The answer must be an exact restatement of all the data.

▶ Material provided
• • • • • • •
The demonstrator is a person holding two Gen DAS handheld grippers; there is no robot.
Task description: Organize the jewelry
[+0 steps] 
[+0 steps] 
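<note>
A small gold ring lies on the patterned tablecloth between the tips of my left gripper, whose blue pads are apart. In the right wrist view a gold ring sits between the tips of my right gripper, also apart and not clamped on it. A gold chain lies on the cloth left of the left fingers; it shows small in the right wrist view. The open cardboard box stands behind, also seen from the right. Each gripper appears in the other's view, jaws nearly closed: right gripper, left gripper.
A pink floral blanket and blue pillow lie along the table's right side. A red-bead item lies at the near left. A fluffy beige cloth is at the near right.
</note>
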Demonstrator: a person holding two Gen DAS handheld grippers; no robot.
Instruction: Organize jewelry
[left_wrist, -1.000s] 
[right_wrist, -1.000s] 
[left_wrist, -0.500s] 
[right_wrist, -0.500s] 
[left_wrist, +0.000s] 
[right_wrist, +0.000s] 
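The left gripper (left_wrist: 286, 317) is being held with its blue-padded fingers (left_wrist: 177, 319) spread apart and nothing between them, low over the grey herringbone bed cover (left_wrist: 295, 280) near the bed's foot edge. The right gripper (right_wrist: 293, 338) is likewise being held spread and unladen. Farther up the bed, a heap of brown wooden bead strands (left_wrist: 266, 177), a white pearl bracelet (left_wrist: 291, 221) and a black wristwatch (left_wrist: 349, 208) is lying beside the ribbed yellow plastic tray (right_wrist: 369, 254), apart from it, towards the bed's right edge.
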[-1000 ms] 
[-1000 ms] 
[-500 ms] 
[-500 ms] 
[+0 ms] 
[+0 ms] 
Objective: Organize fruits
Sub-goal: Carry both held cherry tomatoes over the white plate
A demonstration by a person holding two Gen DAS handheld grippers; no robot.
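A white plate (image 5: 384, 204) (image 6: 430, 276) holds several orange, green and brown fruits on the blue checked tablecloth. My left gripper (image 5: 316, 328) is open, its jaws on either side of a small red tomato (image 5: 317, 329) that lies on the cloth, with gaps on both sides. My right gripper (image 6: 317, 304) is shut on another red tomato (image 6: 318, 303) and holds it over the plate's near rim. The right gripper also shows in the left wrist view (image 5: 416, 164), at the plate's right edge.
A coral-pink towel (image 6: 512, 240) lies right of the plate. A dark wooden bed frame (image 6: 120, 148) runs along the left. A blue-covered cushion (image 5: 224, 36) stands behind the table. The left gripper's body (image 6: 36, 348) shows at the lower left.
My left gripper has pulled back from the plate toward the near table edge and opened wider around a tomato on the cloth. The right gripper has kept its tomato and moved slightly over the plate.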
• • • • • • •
▶ Response to the exercise
The demonstrator is a person holding two Gen DAS handheld grippers; there is no robot.
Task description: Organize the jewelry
[+0 steps] 
[+0 steps] 
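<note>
A small gold ring lies on the patterned tablecloth between the tips of my left gripper, whose blue pads are apart. In the right wrist view a gold ring sits between the tips of my right gripper, also apart and not clamped on it. A gold chain lies on the cloth left of the left fingers; it shows small in the right wrist view. The open cardboard box stands behind, also seen from the right. Each gripper appears in the other's view, jaws nearly closed: right gripper, left gripper.
A pink floral blanket and blue pillow lie along the table's right side. A red-bead item lies at the near left. A fluffy beige cloth is at the near right.
</note>
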Demonstrator: a person holding two Gen DAS handheld grippers; no robot.
Instruction: Organize jewelry
[left_wrist, -1.000s] 
[right_wrist, -1.000s] 
[left_wrist, -0.500s] 
[right_wrist, -0.500s] 
[left_wrist, +0.000s] 
[right_wrist, +0.000s] 
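The left gripper (left_wrist: 286, 317) is being held with its blue-padded fingers (left_wrist: 177, 319) spread apart and nothing between them, low over the grey herringbone bed cover (left_wrist: 295, 280) near the bed's foot edge. The right gripper (right_wrist: 293, 338) is likewise being held spread and unladen. Farther up the bed, a heap of brown wooden bead strands (left_wrist: 266, 177), a white pearl bracelet (left_wrist: 291, 221) and a black wristwatch (left_wrist: 349, 208) is lying beside the ribbed yellow plastic tray (right_wrist: 369, 254), apart from it, towards the bed's right edge.
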[-1000 ms] 
[-1000 ms] 
[-500 ms] 
[-500 ms] 
[+0 ms] 
[+0 ms] 
Objective: Organize fruits
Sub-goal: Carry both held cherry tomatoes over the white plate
A demonstration by a person holding two Gen DAS handheld grippers; no robot.
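A white plate (image 5: 384, 204) (image 6: 430, 276) holds several orange, green and brown fruits on the blue checked tablecloth. My left gripper (image 5: 316, 328) is open, its jaws on either side of a small red tomato (image 5: 317, 329) that lies on the cloth, with gaps on both sides. My right gripper (image 6: 317, 304) is shut on another red tomato (image 6: 318, 303) and holds it over the plate's near rim. The right gripper also shows in the left wrist view (image 5: 416, 164), at the plate's right edge.
A coral-pink towel (image 6: 512, 240) lies right of the plate. A dark wooden bed frame (image 6: 120, 148) runs along the left. A blue-covered cushion (image 5: 224, 36) stands behind the table. The left gripper's body (image 6: 36, 348) shows at the lower left.
My left gripper has pulled back from the plate toward the near table edge and opened wider around a tomato on the cloth. The right gripper has kept its tomato and moved slightly over the plate.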

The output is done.